As discussed above, Dewey was driven from beginning to end of his career by a concern to overcome the dualism in our culture between mind and matter, body and soul. No where was this more disconcertingly true than in the separation of science from morality, yet he thought that the way one arrived at ethical and scientific judgment were essentially the same. The problem posed by water going in and out of a dump provides a setting in, which problem definition and solution clearly and inseparably involve science and ethics. Indeed economics, politics, philosophy and religion find their place too. It provides a classic example of how Dewey conceived problems should be solved. Neither absolutes nor simple rational abstractions are of much value. One has to begin with a sense of vision of what kind of future one wants and from there, work backwards to finding necessary facts and construct working models of how one gets from present realities to proposed destiny. Science, economics, politics, philosophy, ethics and religion are inseparably bound because one is dealing with the fate of the earth and decisions have to be made now.
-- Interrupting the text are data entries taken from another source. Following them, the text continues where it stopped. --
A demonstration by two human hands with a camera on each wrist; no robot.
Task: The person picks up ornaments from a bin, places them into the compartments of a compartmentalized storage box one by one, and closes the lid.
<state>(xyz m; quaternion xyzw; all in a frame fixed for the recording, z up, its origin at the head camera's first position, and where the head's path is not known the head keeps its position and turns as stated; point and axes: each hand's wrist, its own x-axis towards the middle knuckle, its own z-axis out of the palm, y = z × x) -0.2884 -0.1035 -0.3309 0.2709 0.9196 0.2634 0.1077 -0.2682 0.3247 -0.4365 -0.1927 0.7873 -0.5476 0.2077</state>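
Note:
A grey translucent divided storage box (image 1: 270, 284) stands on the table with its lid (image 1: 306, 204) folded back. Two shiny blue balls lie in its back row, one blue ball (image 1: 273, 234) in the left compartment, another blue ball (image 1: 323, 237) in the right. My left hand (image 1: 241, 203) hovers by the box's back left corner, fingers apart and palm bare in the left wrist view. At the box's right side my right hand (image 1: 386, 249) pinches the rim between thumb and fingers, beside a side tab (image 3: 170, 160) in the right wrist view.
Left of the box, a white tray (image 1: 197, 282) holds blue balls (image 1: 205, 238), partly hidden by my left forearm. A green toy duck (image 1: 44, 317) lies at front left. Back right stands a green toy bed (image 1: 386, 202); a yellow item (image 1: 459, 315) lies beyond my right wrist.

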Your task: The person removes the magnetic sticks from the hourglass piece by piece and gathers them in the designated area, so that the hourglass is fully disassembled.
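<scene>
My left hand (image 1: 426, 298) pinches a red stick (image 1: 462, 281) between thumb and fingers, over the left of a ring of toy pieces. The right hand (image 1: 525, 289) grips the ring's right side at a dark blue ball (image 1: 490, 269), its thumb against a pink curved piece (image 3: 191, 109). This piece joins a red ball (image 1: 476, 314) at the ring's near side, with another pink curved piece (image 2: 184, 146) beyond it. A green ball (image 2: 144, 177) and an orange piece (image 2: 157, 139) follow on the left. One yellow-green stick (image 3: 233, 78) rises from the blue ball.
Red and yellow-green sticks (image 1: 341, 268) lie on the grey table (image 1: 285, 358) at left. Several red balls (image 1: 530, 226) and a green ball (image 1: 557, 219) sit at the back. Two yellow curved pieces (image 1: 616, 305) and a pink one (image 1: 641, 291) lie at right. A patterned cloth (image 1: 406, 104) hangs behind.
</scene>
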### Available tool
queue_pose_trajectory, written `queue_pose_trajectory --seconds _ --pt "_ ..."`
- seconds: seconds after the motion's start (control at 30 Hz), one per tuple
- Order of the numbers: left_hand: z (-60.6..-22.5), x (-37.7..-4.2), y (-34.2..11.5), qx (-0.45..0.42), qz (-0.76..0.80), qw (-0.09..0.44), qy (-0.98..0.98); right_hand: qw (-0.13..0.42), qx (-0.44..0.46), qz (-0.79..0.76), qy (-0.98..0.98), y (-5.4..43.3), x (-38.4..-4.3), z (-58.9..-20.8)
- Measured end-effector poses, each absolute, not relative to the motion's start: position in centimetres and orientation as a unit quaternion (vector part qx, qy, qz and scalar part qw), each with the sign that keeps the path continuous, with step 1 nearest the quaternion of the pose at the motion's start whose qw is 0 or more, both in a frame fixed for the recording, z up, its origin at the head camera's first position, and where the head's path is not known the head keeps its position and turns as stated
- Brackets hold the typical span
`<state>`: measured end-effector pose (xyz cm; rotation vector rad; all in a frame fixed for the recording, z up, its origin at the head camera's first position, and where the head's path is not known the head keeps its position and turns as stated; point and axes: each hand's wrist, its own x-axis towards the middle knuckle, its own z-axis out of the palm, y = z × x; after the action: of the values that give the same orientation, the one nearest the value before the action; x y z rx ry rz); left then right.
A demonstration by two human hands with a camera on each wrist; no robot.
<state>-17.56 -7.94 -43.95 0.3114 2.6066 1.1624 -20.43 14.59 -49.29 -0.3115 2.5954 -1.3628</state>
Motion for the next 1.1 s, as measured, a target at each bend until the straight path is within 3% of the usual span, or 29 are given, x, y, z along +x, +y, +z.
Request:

One way of clarifying the process is to role play the current debate of New Haven and the State of Connecticut over what to do with garbage. Garbage is dumped outside of the state. One could imagine a proposed site and have students play roles of people involved in a planning hearing. The dump will bring in money and help the local economy. There will be a school nearby. Greenpeace activists have got involved including a New Age witch, a local church, farmers, the DOE and a university geologist etc. Data is collected from existing Connecticut dumps and students build a model of a dump using probable waste that will be tipped into it. Water is seeped though it and residues are collected at the base lining of the dump. Samples are analyzed. Simple chromatographic analysis may be useful as part of a general investigation as to what happens inside of dumps in terms of decomposition (or lack of it) and in terms of leaching and chemical reactions between materials and water etc.
How safe is the dump and over what time scales are we dealing with. What are the consequences and so forth and so forth. In this way the reasoning becomes necessarily interdisciplinary; and the reasoning skills essentially a single piece as the fate of the dump is decided upon.